> [WORK TASK] Only the lines below from the one that contains "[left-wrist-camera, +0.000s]" through the one that contains "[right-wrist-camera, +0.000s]" should appear in your answer, exact and without pictures.

> [PROVIDED MATERIAL]
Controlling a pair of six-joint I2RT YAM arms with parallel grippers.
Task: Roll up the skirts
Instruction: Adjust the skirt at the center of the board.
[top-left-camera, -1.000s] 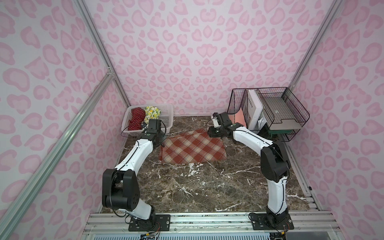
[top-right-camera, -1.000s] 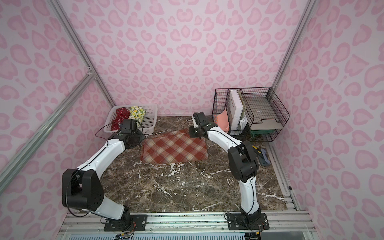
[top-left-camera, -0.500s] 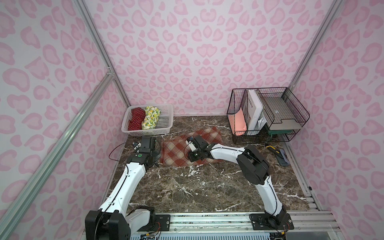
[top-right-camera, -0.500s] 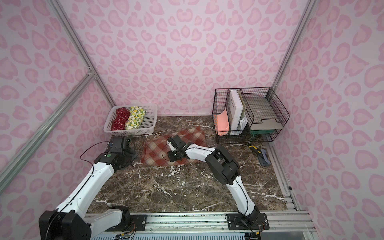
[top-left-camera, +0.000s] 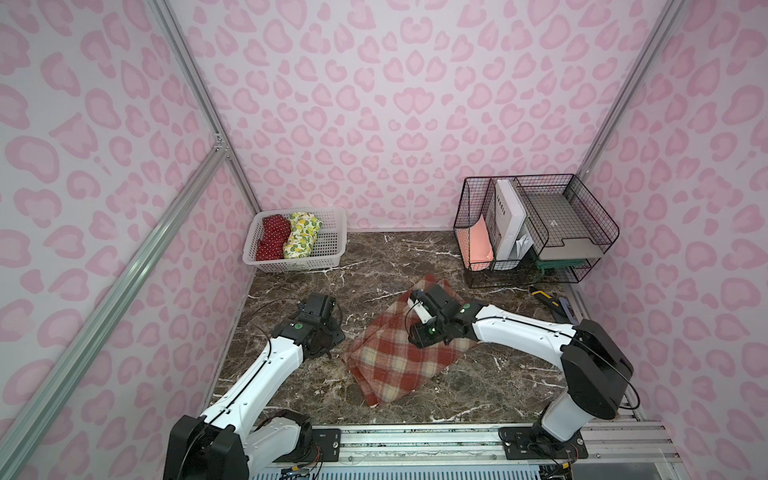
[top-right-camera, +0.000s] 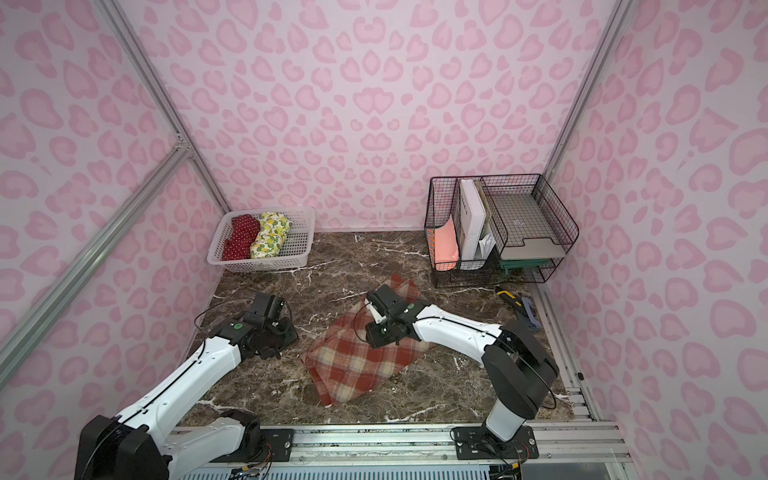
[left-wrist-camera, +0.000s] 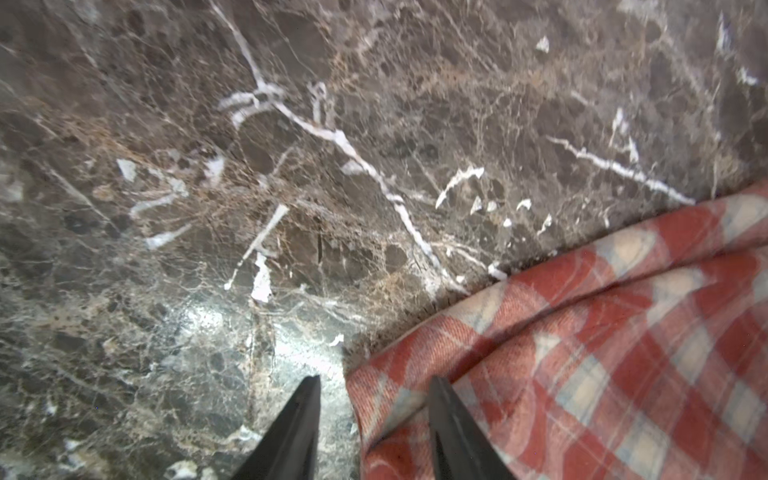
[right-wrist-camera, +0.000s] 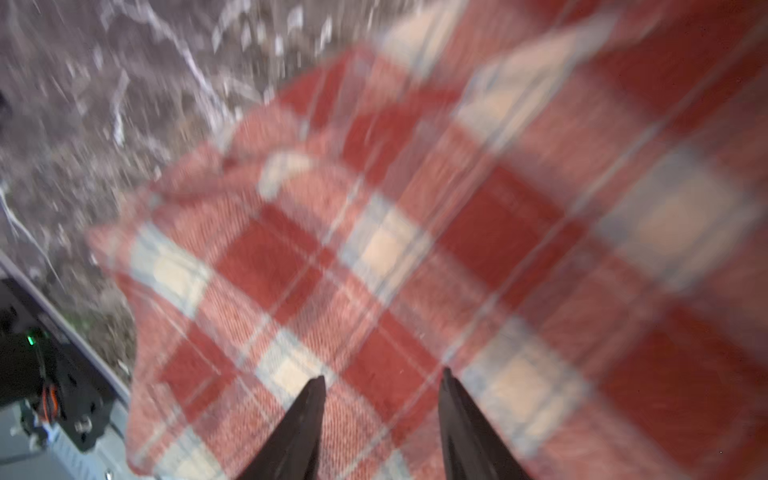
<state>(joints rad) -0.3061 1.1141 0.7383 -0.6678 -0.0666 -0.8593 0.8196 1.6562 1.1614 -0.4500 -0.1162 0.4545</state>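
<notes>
Jaws are sitting apart on both arms, pinching nothing. The left gripper (left-wrist-camera: 374, 378) is hovering right at a corner of the plaid skirt (top-left-camera: 399, 357), which is lying folded on the marble table (top-left-camera: 478, 386). The right gripper (right-wrist-camera: 382, 374) is hanging over its middle (blurry there). The red dotted skirt (top-left-camera: 272, 237) and lemon skirt (top-left-camera: 301, 235) are sitting bundled side by side in the white basket (top-left-camera: 332, 245).

Left claw (left-wrist-camera: 374, 380), right claw (right-wrist-camera: 382, 374): both parted, low.
</notes>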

> [YOUR SOLUTION]
[left-wrist-camera, +0.000s] 
[right-wrist-camera, +0.000s] 

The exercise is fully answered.